## Task requirements:
For each line of the listing that contains "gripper", make a copy and return it.
** Opening Information provided block **
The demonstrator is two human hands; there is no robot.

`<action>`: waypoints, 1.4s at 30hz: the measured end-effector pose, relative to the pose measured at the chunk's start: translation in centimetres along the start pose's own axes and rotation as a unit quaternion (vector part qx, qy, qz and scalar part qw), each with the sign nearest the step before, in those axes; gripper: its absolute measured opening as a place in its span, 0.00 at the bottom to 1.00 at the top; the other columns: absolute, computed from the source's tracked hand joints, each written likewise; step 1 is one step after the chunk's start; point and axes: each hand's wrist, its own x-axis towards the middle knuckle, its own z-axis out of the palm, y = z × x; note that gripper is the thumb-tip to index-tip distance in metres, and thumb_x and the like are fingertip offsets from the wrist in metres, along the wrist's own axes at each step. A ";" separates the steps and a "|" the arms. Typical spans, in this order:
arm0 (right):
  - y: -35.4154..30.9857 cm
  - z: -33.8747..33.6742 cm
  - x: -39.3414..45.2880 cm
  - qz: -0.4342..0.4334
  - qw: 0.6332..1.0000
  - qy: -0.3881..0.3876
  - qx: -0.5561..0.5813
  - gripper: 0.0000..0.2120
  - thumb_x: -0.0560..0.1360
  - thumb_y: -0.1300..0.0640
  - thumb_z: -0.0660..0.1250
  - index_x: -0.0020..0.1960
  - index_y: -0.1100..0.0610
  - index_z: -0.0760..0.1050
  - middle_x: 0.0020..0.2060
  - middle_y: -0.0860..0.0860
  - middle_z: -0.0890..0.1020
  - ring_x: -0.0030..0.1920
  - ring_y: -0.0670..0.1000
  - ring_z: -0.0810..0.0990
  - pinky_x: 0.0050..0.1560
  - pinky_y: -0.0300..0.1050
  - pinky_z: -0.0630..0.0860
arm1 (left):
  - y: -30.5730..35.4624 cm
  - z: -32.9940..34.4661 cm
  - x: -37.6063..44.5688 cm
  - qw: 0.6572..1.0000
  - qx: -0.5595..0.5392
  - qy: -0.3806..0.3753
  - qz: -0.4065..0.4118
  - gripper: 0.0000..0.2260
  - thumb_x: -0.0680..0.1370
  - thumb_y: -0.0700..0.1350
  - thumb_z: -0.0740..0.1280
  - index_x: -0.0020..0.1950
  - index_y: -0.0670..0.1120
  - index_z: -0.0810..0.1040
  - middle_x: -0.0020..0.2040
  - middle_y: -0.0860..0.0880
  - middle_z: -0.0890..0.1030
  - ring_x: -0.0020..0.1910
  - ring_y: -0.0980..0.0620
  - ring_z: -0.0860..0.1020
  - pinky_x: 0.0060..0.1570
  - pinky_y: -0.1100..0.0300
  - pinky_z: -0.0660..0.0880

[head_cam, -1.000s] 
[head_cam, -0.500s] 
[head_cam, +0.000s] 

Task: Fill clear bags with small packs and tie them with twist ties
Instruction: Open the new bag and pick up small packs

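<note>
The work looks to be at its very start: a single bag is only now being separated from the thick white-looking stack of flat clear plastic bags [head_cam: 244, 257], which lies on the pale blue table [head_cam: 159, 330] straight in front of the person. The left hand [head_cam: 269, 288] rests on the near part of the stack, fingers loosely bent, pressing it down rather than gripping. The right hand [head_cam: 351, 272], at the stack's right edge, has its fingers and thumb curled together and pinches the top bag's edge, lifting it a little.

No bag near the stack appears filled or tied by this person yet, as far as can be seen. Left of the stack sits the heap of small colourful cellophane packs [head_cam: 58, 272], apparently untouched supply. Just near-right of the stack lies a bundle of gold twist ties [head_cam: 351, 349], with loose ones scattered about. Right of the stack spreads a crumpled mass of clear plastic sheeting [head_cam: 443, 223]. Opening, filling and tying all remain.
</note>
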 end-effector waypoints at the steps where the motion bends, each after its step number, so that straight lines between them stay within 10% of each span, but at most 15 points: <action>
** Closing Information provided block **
## Output of the task:
`<action>`: waypoints, 1.4s at 30hz: the measured end-effector pose, relative to the pose measured at the chunk's start: translation in centimetres along the start pose's own axes and rotation as a unit quaternion (vector part qx, qy, qz and scalar part qw), each with the sign nearest the step before, in those axes; gripper: its absolute measured opening as a place in its span, 0.00 at the bottom to 1.00 at the top; the other columns: absolute, computed from the source's tracked hand joints, each written likewise; step 1 is one step after the chunk's start; point and axes: each hand's wrist, its own x-axis towards the middle knuckle, its own z-axis out of the palm, y = z × x; note that gripper is the thumb-tip to index-tip distance in metres, and thumb_x and the like are fingertip offsets from the wrist in metres, along the wrist's own axes at each step. A ";" separates the steps and a "|" the arms. Typical spans, in this order:
  - gripper: 0.0000..0.2120
  - gripper: 0.0000..0.2260

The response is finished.